Southern Resident Killer Whale Health Assessments
Assessing the role of contaminants, disease, body condition, and other factors potentially impacting fecundity and survivorship in endangered Southern Resident killer whales.
We study why the whales' ability to produce offspring (fecundity) and survivorship are compromised. Knowing these reasons can help us design actions that create conditions necessary for the population to recover.
Ability to Produce Offspring
The reproductive life history of Southern Residents occurs on a time scale somewhat similar to people. Female killer whales become sexually mature in their early teens and usually have their first calf about age 15 following a 17-month gestation period. They nurse their calves for about 2-3 years before calving again at roughly five-year intervals. This pattern repeats until these females reach about age 40, at which time the females become post-reproductive.
Like females, males become sexually mature in their teens, as evidenced by the development of secondary sex characteristics. Researchers collected small skin and blubber biopsy samples from the whales since 2006. They conducted paternity analyses from which we determined that a relatively small number of the males do most of the breeding. Further, we discovered inbreeding may be occurring due to the small population size.

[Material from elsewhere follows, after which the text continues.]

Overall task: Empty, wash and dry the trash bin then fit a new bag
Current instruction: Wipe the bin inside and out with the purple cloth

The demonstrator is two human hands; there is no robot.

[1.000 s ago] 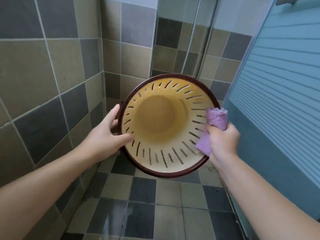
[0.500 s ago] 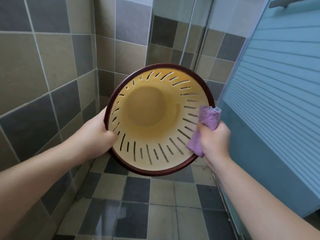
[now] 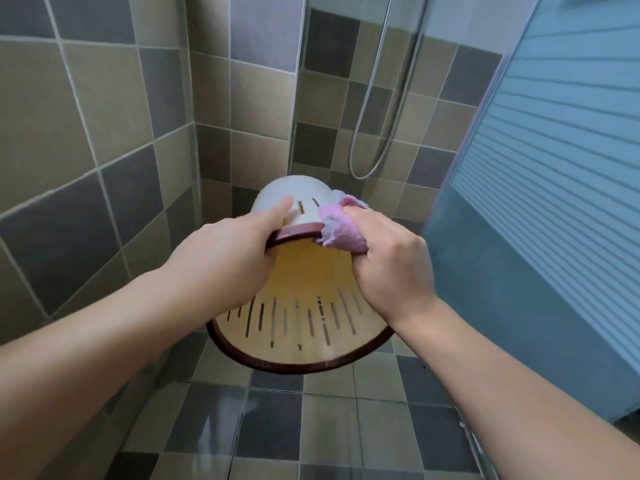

We examined the history of reproductive-age females. We found that many females did not have their first viable calf until they were in their 20s. For some, their inter-calf interval was much higher than the average span observed in growing killer whale populations. Some females were not successfully reproducing at all.
Similar work by other scientists indicate that most of the reproductive age females regularly become pregnant, but are not carrying their calves to term, are stillborn, or survive only a short time. Even in the last "baby boom" in 2015, when nine calves were born in the span of a year, only three calves survived.
Researchers estimate calf survival in other killer whale populations to only be about 50%. We find it disconcerting that since 2016 three Southern Resident calves have been born with only two surviving. The cause of such a high level of failed pregnancies remains unclear.
We have documented relatively high contaminant levels in Southern Residents adult females and their offspring. We are concerned about the impact these contaminants might be playing in this population. We have turned to studies of killer whales in managed facilities to answer questions about mothers transfer contaminants to their offspring.
Ability to Survive
We are challenged to assess an individual whale’s health. We cannot yet collect blood samples, a primary tool for evaluating the health of any animal, from free-ranging whale populations. Instead, we turn to health information we can gather through visual assessments (body and skin condition) and biological samples (skin, breath, and feces).
Reduced prey availability is one known threat to these whales’ recovery. While some whales appeared emaciated before their disappearance (and presumed death), many others have not. Given that prey sharing occurs within matrilines, we find it unlikely that animals would succumb to starvation, even when prey is scarce. Instead, a reduced nutritional intake likely makes the whales more susceptible to disease. Further, their condition could be exacerbated by a compromised immune system, a result of contaminants or living adjacent to urban environments that introduce a wider variety of pathogens into the environment.
We have recovered the carcasses of eight Southern Resident killer whales since 2003. Only when carcasses are recovered can cause of death be determined. In those cases, the cause of death included blunt force trauma (including a ship strike), neonatal death, female reproductive issues, and health conditions such as infections. This lack of data means we have only a glimpse into the circumstances or underlying health conditions that cause whales to die.